Please transcribe the data below in full. Omit any picture you find in it.

++++++++++++++++++++

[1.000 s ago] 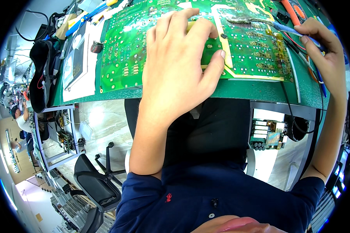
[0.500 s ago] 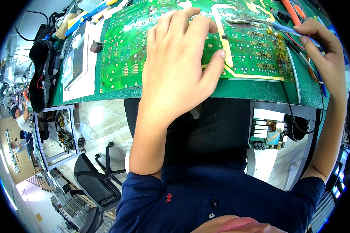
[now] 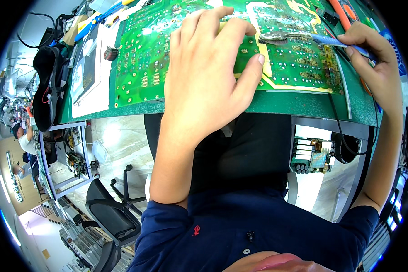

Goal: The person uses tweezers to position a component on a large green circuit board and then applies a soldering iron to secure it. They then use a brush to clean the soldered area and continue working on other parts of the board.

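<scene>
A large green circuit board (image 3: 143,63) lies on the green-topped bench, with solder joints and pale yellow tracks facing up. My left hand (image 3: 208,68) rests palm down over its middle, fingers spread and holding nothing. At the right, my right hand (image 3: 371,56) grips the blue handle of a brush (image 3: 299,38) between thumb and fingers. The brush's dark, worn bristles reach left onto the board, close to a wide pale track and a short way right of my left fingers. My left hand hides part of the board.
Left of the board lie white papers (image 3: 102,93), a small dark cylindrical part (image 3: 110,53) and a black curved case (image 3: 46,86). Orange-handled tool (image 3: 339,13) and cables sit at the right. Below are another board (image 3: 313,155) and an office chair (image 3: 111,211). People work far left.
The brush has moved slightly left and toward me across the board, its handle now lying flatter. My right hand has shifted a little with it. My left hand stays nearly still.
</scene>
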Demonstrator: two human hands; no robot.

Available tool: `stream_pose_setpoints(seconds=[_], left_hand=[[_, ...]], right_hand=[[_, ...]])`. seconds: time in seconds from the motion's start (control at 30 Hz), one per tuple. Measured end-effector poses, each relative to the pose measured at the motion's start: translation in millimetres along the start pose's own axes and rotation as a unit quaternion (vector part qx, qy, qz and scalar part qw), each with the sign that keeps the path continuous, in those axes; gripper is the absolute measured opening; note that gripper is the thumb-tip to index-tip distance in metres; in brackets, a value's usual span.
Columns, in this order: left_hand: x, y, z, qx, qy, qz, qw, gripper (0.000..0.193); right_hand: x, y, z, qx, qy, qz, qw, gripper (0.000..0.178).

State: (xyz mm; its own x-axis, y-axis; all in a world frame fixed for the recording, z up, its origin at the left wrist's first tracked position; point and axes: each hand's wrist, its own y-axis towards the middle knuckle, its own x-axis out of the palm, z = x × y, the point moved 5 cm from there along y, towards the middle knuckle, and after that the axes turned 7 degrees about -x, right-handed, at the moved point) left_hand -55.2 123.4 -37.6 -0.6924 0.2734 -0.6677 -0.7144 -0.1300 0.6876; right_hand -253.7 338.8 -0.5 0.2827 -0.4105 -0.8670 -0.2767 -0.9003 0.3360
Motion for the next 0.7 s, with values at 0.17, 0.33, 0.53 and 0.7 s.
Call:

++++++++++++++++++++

TASK ANSWER —
[1.000 s ago] 
[0.500 s ago] 
[now] 

Goal: The person uses tweezers to position a component on a large green circuit board and then applies a soldering iron to secure it. They then use a brush to clean the soldered area and continue working on other parts of the board.

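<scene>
A large green circuit board (image 3: 143,63) lies on the green-topped bench, with solder joints and pale yellow tracks facing up. My left hand (image 3: 208,68) rests palm down over its middle, fingers spread and holding nothing. At the right, my right hand (image 3: 371,56) grips the blue handle of a brush (image 3: 299,38) between thumb and fingers. The brush's dark, worn bristles reach left onto the board, close to a wide pale track and a short way right of my left fingers. My left hand hides part of the board.
Left of the board lie white papers (image 3: 102,93), a small dark cylindrical part (image 3: 110,53) and a black curved case (image 3: 46,86). Orange-handled tool (image 3: 339,13) and cables sit at the right. Below are another board (image 3: 313,155) and an office chair (image 3: 111,211). People work far left.
The brush has moved slightly left and toward me across the board, its handle now lying flatter. My right hand has shifted a little with it. My left hand stays nearly still.
</scene>
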Demonstrator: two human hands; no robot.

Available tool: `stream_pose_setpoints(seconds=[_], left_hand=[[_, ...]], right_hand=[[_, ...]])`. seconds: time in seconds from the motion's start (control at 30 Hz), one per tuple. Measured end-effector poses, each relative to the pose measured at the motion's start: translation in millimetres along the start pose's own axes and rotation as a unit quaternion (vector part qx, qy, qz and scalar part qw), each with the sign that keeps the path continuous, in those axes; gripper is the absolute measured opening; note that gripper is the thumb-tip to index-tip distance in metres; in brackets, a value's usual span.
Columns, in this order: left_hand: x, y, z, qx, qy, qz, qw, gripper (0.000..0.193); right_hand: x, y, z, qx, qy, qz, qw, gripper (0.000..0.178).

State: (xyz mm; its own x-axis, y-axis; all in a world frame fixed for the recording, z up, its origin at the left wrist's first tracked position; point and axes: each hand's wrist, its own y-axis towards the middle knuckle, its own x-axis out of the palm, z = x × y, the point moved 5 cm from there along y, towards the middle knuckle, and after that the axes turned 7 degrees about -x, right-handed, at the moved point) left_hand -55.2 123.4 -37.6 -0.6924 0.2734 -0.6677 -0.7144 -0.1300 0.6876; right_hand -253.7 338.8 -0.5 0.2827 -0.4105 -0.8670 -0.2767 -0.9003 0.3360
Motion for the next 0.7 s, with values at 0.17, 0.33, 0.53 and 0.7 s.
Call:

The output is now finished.